For torture and stuff, don't underestimate the power of hot irons and knives. They have been used for millennia, exactly because they are so good at hurting people. 

They are simple, available basically to anybody, and really good at your job. Whilst it's fun to have these magical death weapons, its pointless to have longwinded things used on every prisoner. Swordfry, whilst that is a pretty cool idea, its seems a bit time-consuming. Knives and hot irons - anyone can hurt with them, and they do horrific amounts of damage. People might be able to go, ok, this hurts like hell, but it's not actually doing much damage, if you give them enough reason to, and most of the time, that's why torture is used, to get people to talk when they really don't want to. 

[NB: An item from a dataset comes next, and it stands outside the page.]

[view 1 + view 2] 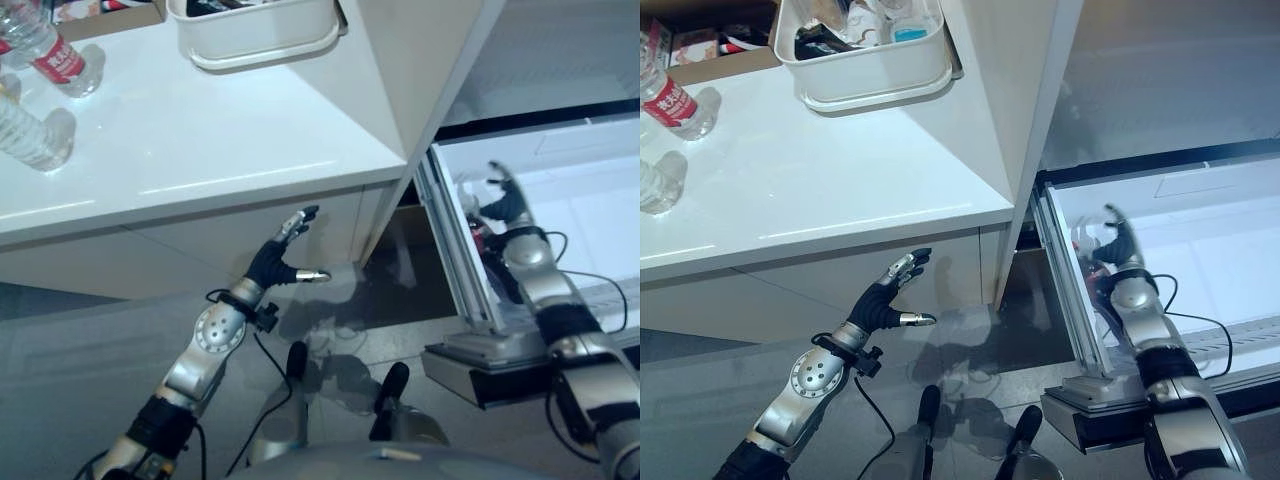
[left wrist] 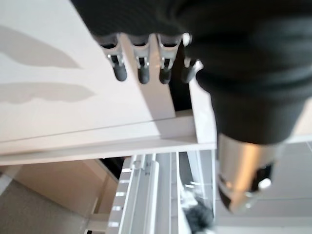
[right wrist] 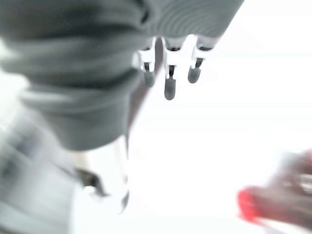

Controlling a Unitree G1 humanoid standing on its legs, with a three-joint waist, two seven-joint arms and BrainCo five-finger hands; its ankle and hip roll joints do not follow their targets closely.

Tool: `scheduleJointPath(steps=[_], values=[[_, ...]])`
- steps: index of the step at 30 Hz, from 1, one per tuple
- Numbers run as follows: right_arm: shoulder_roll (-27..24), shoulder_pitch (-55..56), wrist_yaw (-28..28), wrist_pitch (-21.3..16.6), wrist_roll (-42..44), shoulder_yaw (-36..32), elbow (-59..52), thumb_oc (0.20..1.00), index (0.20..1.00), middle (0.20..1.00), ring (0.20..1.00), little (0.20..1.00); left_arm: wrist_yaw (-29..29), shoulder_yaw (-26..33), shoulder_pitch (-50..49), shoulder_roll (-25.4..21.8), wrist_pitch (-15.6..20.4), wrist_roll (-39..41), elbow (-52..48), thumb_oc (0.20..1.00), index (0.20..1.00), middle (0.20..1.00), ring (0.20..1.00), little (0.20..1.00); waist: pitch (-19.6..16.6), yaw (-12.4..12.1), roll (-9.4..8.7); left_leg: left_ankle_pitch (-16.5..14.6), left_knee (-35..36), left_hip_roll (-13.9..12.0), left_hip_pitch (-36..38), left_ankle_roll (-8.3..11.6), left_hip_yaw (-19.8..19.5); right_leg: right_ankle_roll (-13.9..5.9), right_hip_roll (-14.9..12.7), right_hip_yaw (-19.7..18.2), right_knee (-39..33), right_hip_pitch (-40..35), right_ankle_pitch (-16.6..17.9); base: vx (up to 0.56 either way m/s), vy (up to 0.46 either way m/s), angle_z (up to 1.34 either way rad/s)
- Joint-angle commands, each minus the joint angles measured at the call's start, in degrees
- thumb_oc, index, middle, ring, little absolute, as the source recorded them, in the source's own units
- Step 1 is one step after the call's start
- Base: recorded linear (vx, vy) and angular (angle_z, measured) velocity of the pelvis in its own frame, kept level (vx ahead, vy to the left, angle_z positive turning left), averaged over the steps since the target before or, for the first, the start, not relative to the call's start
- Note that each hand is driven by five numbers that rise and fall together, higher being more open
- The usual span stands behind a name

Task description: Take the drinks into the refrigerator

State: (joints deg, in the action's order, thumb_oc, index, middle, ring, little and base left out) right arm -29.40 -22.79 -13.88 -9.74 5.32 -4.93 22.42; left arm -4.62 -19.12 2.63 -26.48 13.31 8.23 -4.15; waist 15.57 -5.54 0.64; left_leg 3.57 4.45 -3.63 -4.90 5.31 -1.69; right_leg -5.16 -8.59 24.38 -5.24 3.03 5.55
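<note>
While the left hand hangs empty with fingers straight and thumb spread in front of the white cabinet face below the surface, the right hand reaches into the pulled-out white refrigerator drawer with fingers extended and nothing gripped, a bottle with a red part lying just beside it on the drawer floor. Farther back on the surface, two clear water bottles stand near the left edge, one plain and one with a red label, well apart from a white bin of mixed items at the rear.
</note>
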Motion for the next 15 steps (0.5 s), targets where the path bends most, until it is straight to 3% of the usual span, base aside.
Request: scheduleJointPath(steps=[1,5,11,15], values=[[2.5,10.0,-1.2,-5.5,5.6,-2.8,-3.1,1.000,1.000,1.000,1.000,1.000,-1.0,0.6,1.6,-0.8,3.8,0.6,0.9,1.000,1.000,1.000,1.000,1.000,-2.3,4.5,-3.01,-2.8,0.6,4.3,-1.2,-3.67,1.3,-3.56,-3.7,-0.6,2.8,-1.8,-2.3,0.02,0.002,-0.06],[2.5,16.2,-1.7,-8.1,9.2,-11.7,-8.1,1.000,1.000,1.000,1.000,1.000,-2.4,1.5,1.0,-0.7,4.2,0.0,2.5,1.000,1.000,1.000,1.000,1.000,-4.0,7.1,-3.13,-3.7,0.6,3.8,0.1,-3.72,2.9,-3.53,-2.9,-2.3,2.0,-2.1,-2.6,0.04,-0.016,-0.13],[2.6,18.8,-3.0,-11.0,16.5,-19.7,-7.1,1.000,1.000,1.000,1.000,1.000,-3.6,1.5,1.5,0.1,4.1,1.2,3.6,1.000,1.000,1.000,1.000,1.000,-5.5,9.3,-2.80,-4.6,0.6,3.3,1.7,-3.61,4.4,-3.41,-2.0,-4.3,1.4,-2.5,-2.8,0.04,-0.018,-0.21],[2.7,21.0,-5.5,-11.9,16.7,-24.5,-6.1,1.000,1.000,1.000,1.000,1.000,-3.6,2.2,1.9,0.2,4.0,1.1,3.3,1.000,1.000,1.000,1.000,1.000,-6.3,10.6,-2.35,-5.3,0.6,2.9,2.4,-3.50,5.5,-3.37,-1.4,-5.6,1.1,-2.7,-3.1,0.03,-0.014,-0.24]])
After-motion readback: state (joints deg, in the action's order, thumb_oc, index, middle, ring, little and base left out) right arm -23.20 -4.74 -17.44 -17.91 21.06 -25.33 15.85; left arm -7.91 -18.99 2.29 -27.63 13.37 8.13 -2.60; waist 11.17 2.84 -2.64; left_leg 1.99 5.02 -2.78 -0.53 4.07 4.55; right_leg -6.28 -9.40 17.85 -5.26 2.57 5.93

Knives, they can mess up a body. That gets to people, not being able to move, slowly seeing that knife peeling off your skin. And hot irons, those are even worse. Just the sight of them will be enough to break a lot of people, and that show, again, is all part of the job. Unless your torturer is actually a genuinely sick person, and, here's a personal gripe, he/she probably isn't, just a person with a job and a family, they'll want their confession as soon as possible so they can go and wipe away the blood, get some fresh air and a drink. 

As for execution, again, us humans in real life are real good at killing people. You want it quick, in my world, they'd either blow your head off with a crossbow/musket, or, if your more important, a Drawer (mage) would "Draw" some lines of power through your neck, severing nerves/bloodvessels instantly. 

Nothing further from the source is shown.